# EXERCISE
Print the data below exactly, but only the lines from the one containing "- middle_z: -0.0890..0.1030" down to the one containing "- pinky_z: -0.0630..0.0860", inclusive.

(Source data)
☆ ☆ ☆ ☆ ☆ ☆ ☆

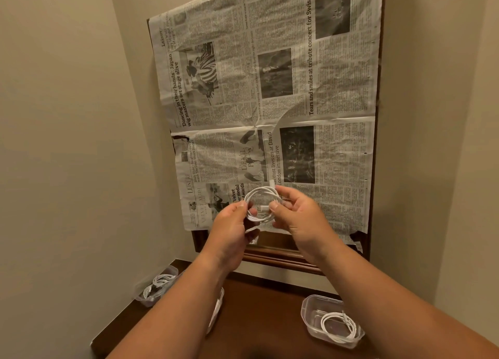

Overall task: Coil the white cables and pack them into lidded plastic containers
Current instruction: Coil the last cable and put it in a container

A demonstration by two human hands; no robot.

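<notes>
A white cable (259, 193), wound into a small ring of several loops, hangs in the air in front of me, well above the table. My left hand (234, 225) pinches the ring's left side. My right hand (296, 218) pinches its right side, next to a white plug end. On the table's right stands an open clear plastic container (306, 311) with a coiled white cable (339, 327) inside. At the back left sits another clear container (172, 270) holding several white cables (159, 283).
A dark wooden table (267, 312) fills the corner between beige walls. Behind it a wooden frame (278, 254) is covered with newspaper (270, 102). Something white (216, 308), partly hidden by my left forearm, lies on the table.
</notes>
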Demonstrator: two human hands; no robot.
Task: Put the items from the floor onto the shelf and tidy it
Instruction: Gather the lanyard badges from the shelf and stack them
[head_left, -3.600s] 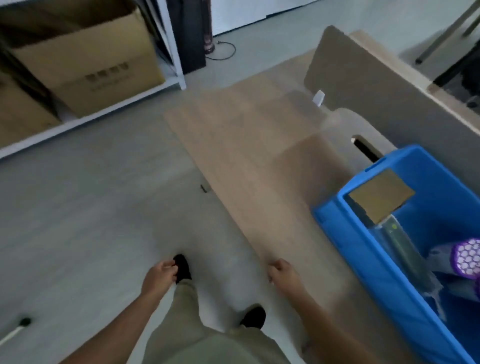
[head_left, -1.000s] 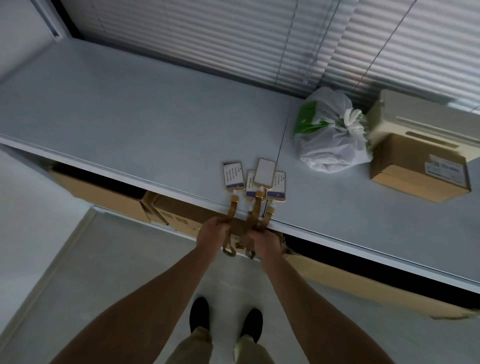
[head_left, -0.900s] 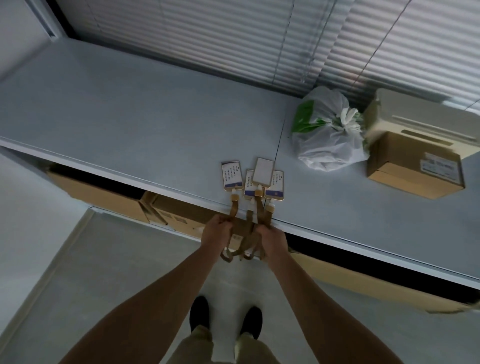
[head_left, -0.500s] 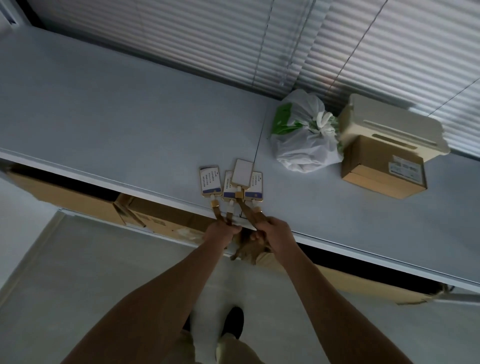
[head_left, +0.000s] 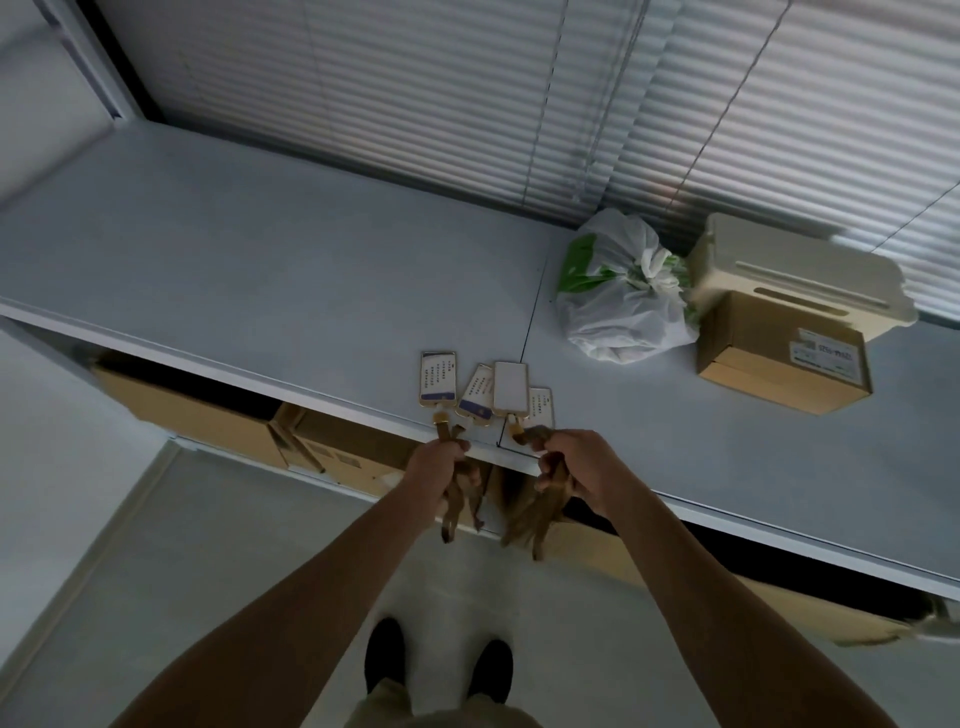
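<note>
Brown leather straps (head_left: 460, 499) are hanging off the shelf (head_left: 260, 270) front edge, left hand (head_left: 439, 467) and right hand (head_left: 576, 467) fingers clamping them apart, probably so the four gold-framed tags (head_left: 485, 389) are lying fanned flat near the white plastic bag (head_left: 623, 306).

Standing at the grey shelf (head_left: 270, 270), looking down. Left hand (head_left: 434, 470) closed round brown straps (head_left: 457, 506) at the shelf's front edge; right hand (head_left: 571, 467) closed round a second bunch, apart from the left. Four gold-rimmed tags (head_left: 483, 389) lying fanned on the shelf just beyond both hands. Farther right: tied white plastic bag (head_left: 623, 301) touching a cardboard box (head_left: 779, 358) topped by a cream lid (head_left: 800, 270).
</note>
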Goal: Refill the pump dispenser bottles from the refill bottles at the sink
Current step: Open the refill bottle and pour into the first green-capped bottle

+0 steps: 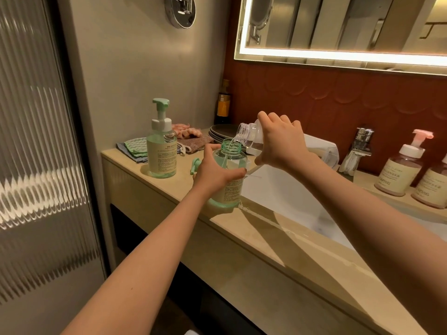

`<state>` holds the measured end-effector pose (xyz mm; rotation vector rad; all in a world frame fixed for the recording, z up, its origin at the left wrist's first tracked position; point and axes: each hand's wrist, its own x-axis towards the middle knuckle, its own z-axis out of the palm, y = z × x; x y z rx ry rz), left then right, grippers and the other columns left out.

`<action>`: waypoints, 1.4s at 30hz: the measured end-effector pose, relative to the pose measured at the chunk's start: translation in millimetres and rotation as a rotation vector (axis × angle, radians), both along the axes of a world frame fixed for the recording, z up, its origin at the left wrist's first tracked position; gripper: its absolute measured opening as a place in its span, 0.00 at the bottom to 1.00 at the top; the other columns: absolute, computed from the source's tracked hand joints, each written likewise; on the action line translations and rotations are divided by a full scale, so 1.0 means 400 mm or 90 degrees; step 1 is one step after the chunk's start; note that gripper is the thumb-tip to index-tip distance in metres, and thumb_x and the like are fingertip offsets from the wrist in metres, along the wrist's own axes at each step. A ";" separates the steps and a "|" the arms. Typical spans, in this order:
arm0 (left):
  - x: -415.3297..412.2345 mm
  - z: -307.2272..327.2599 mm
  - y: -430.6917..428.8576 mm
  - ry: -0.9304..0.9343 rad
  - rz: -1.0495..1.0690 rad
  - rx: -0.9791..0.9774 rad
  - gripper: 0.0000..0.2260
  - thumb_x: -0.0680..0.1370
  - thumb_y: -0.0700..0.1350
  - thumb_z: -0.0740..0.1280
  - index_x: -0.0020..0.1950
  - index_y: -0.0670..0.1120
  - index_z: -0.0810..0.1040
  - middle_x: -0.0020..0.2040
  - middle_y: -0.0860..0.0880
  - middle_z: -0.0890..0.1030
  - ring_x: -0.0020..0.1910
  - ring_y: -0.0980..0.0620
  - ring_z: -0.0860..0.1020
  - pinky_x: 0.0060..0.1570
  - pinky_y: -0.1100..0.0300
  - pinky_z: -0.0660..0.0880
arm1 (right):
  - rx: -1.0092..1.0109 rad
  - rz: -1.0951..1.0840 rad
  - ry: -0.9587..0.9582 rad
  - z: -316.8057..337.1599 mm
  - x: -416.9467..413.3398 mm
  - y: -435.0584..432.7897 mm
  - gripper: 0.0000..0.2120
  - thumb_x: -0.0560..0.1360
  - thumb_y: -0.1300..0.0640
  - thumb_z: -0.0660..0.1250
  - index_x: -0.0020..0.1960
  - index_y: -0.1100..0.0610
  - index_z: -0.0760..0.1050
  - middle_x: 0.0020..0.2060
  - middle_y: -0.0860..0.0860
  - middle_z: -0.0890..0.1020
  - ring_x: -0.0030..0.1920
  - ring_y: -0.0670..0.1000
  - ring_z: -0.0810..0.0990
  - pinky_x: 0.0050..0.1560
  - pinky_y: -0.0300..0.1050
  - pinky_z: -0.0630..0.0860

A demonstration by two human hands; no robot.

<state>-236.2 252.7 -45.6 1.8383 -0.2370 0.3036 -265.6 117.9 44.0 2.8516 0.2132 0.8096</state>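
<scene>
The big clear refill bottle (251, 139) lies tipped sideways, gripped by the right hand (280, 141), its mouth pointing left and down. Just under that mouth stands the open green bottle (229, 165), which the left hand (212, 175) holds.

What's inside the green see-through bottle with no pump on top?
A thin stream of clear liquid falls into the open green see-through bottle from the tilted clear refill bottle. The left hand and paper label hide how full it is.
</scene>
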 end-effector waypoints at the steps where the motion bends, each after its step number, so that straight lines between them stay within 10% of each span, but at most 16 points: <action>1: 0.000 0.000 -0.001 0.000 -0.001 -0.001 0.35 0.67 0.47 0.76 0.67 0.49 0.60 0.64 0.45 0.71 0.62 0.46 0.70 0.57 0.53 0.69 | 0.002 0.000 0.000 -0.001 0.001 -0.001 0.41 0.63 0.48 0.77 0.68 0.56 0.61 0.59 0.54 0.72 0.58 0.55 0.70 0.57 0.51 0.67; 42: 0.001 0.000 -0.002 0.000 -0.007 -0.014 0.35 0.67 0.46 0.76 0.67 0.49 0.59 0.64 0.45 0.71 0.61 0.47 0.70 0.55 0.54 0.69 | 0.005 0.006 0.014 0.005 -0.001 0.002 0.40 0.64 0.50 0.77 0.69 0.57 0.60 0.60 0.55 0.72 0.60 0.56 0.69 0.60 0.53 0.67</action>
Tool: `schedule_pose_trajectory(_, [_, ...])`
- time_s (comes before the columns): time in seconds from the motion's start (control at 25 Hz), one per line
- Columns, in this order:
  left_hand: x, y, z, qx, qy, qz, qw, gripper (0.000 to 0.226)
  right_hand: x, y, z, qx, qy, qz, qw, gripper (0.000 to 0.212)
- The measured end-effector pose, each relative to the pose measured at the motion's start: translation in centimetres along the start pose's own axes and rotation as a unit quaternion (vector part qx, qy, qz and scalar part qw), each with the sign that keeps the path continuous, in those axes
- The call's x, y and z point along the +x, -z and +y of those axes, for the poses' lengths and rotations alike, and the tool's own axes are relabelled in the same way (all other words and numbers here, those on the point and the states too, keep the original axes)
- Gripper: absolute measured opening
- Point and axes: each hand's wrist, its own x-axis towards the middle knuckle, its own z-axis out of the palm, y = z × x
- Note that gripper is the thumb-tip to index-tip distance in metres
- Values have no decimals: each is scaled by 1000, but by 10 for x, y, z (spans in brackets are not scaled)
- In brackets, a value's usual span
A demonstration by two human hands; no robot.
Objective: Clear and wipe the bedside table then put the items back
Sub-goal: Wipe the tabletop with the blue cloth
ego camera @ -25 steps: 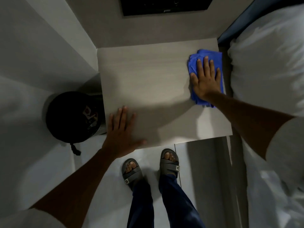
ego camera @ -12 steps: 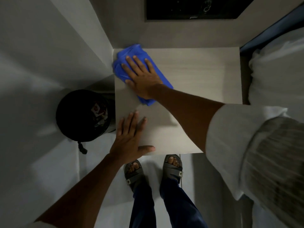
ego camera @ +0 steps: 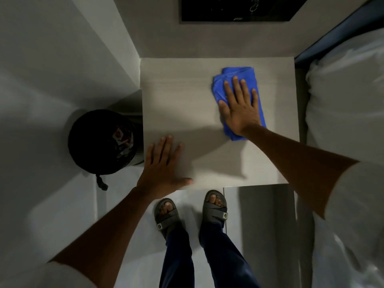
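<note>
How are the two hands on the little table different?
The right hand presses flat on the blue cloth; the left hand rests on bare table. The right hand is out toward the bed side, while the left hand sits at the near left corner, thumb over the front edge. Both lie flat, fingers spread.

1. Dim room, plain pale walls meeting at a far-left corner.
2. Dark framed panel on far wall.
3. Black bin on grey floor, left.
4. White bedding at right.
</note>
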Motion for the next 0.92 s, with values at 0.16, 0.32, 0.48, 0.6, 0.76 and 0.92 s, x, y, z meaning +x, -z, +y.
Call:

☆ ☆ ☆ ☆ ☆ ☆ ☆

# EXPECTED ANSWER
  - middle_z: -0.0890..0.1030
  - ring_x: -0.0020..0.1910
  - ring_y: -0.0980..0.0620
  - ring_z: -0.0860..0.1020
  - pinky_x: 0.0060..0.1570
  - pinky_y: -0.1100..0.0300
  - pinky_z: -0.0660..0.0880
arm1 (right):
  - rx: -1.0092..1.0109 rad
  - rz: -1.0951..1.0840 rad
  - ry: -0.9587..0.9582 rad
  - z: -316.8057..337.1599 mm
  - x: -416.9467..413.3398 mm
  - y: -435.0584..432.7897 mm
  - gripper: 0.0000..0.2120
  - thumb_x: -0.0560..0.1360
  - thumb_y: -0.1300..0.0640
  - thumb_z: -0.0660..0.1250
  - index_x: -0.0020..0.1960
  - index_y: -0.1100..0.0610
  - index_z: -0.0760..0.1050
  - middle_x: 0.0020..0.2060
  - middle_y: -0.0860..0.0860
  - middle_z: -0.0890..0.1020
  - ring_x: -0.0030..0.1920
  - ring_y: -0.0670..0.1000
  - ring_z: -0.0810..0.0990
  - pinky_x: 0.0050..0.1560
  - pinky_y: -0.0300..0.1050
  - pinky_z: -0.0630..0.0860

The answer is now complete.